Kejadian perundungan diakui oleh para pelaku dalam proses mediasi antara korban dan pelaku. Perundungan di antaranya dilakukan dengan mengangkat dan melemparkan korban ke lantai dan beberapa cara kekerasan tidak manusiawi lainnya. Aksi itu dilakukan pada Januari 2020. Setelah dirawat di rumah sakit lebih kurang 12 hari, ruas jari tengah MS, yang oleh dokter dinyatakan sarafnya telah mati, akhirnya diamputasi.
Rabu (12/2/2020), Polres Malang Kota menetapkan dua teman sekolah MS sebagai tersangka. Seorang tersangka adalah siswa kelas VIII dan seorang lagi siswa kelas VII. Mereka dinilai melanggar Pasal 80 Ayat 2 Undang-Undang Nomor 35 Tahun 2014 tentang Perlindungan Anak.
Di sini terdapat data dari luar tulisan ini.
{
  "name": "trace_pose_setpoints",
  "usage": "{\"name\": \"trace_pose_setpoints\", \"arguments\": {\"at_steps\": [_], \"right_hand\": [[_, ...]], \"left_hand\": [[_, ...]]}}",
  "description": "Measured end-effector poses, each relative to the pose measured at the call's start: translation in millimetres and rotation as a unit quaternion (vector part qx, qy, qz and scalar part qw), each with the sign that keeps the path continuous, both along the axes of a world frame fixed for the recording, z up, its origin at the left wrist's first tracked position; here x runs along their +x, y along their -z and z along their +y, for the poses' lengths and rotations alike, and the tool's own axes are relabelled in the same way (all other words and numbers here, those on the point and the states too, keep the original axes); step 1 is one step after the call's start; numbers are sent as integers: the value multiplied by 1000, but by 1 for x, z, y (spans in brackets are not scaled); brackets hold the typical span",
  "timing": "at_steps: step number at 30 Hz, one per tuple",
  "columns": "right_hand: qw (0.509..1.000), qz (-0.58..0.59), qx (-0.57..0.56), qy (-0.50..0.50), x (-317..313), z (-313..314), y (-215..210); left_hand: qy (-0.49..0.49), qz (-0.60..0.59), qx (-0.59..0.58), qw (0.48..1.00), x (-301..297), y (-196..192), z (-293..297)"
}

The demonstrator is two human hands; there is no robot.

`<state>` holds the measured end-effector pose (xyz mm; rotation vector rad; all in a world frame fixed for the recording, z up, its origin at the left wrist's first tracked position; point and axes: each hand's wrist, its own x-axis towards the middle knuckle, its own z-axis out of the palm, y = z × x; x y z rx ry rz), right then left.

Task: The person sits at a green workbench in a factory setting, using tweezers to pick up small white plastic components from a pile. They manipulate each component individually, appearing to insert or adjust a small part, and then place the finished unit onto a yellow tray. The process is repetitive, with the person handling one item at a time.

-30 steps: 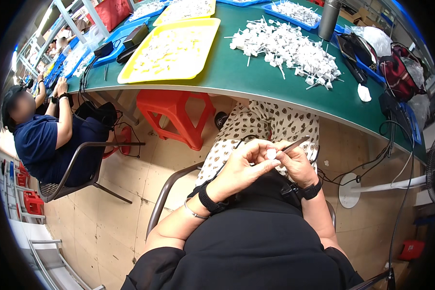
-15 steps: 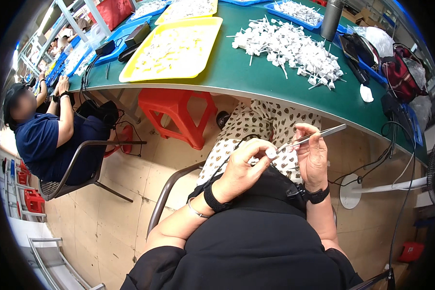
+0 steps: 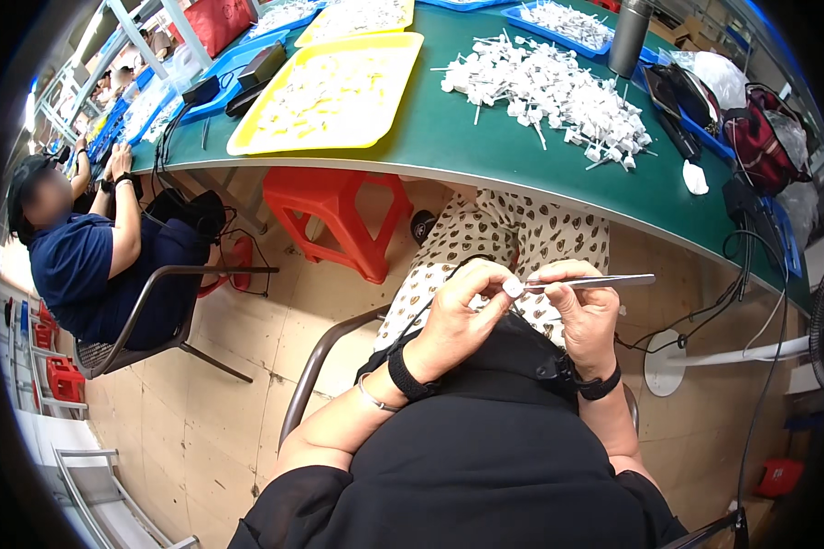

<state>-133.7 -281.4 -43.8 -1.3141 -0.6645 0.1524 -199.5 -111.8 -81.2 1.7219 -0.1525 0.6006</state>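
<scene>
Over my lap, my left hand (image 3: 467,316) pinches a small round white piece (image 3: 513,288) between thumb and fingertips. My right hand (image 3: 581,311) is closed on metal tweezers (image 3: 604,281), held nearly level with the back end pointing right. The tweezers' tips meet the white piece or lie right beside it; the contact is too small to make out. On the green table (image 3: 449,137) ahead lies a loose heap of small white parts with thin stems (image 3: 549,91). To its left stands a yellow tray (image 3: 389,128) holding small white and yellowish pieces.
A grey cylindrical bottle (image 3: 630,38) stands behind the heap, near a blue tray (image 3: 568,23) of white parts. A red stool (image 3: 325,206) is under the table. At left a co-worker (image 3: 92,238) sits working. A white fan stand (image 3: 665,361) and cables are at right.
My right hand has turned and lowered slightly, bringing the tweezers from a slant to nearly level, tips at the white piece. My left hand has stayed nearly still.
</scene>
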Motion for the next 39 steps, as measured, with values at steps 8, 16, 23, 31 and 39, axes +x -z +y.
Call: {"name": "trace_pose_setpoints", "arguments": {"at_steps": [8, 16, 23, 31, 39], "right_hand": [[981, -167, -74, 64, 1, 6, 3], [942, -310, -97, 87, -1, 10, -2], [908, -403, -93, 58, 6, 11, -6], [949, -286, -96, 91, 1, 11, -1], [961, -245, -97, 83, 1, 9, 3]], "left_hand": [[-3, -8, 3, 1000, 1, 3, 0], [-16, -8, 35, 999, -2, -6, 2], [13, 11, -6, 1000, 0, 6, 3], [6, -4, 11, 1000, 1, 1, 2], [18, -7, 34, 999, 1, 1, 4]]}}
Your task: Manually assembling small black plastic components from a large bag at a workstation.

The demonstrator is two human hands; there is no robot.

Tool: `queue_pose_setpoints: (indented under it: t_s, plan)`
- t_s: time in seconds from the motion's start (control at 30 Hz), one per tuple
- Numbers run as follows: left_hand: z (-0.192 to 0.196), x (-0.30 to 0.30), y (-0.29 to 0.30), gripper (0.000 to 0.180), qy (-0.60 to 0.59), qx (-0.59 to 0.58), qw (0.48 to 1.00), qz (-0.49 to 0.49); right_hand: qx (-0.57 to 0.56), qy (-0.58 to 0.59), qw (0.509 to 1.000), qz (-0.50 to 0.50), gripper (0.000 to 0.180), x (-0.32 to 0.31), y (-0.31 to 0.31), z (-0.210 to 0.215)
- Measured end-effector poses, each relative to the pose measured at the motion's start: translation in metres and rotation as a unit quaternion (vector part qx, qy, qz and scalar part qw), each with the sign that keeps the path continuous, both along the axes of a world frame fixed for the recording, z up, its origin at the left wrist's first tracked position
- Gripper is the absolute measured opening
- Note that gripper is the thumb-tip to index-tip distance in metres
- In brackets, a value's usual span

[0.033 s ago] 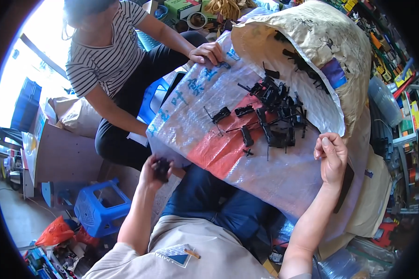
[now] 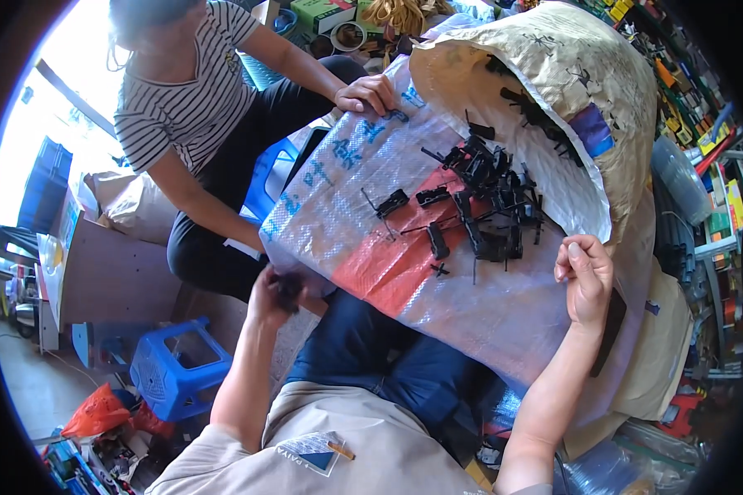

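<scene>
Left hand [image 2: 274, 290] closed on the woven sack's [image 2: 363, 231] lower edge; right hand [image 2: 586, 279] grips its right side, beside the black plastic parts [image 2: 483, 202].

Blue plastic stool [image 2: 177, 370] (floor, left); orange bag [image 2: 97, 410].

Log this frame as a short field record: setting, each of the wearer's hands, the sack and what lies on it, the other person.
setting: cluttered workshop, blue plastic stool on the floor
left hand: closed on a small dark object at the sack's lower edge
right hand: gripping the right edge of the woven sack
sack contents: black plastic parts spilled from its open mouth
other person: striped shirt, their hand on the sack's upper edge
</scene>
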State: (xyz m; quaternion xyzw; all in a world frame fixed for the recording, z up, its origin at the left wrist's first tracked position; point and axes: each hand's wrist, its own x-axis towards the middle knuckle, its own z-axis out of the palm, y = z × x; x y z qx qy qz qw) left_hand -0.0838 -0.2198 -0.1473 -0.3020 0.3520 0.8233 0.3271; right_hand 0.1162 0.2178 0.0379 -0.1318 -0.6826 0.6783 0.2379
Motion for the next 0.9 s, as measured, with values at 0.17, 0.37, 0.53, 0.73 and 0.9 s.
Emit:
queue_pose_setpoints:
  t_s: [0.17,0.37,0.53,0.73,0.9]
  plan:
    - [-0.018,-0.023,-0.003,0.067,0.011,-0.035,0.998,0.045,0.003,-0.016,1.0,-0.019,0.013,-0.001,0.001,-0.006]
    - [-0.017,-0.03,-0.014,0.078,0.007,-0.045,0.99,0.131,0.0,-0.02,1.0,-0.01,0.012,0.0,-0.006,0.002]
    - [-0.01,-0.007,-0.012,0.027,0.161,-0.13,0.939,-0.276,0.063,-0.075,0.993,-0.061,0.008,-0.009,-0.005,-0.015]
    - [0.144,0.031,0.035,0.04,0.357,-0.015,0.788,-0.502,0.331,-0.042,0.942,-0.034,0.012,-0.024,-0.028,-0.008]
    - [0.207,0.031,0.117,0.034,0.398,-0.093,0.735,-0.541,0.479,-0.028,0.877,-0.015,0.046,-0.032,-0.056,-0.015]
Ancaman hukumannya 5 tahun penjara.
Terkait aksi perundungan itu, Wali Kota Malang Sutiaji mengaku kejadian tersebut mencoreng dunia pendidikan di Kota Malang. Ia memberikan sanksi berupa mencopot jabatan kepala sekolah dan wakil kepala sekolah tempat MS belajar. Keduanya dinilai bertanggung jawab atas terjadinya peristiwa itu.
Mereka dinilai abai melaksanakan Peraturan Pemerintah Nomor 53 Tahun 2010 tentang Disiplin Pegawai Negeri Sipil serta Peraturan Menteri Pendidikan dan Kebudayaan Nomor 82 Tahun 2015 tentang Pencegahan dan Penanggulangan Tindak Kekerasan di Lingkungan Satuan Pendidikan. Adapun Kepala Dinas Pendidikan Kota Malang diberi saksi enam bulan masa percobaan kinerja.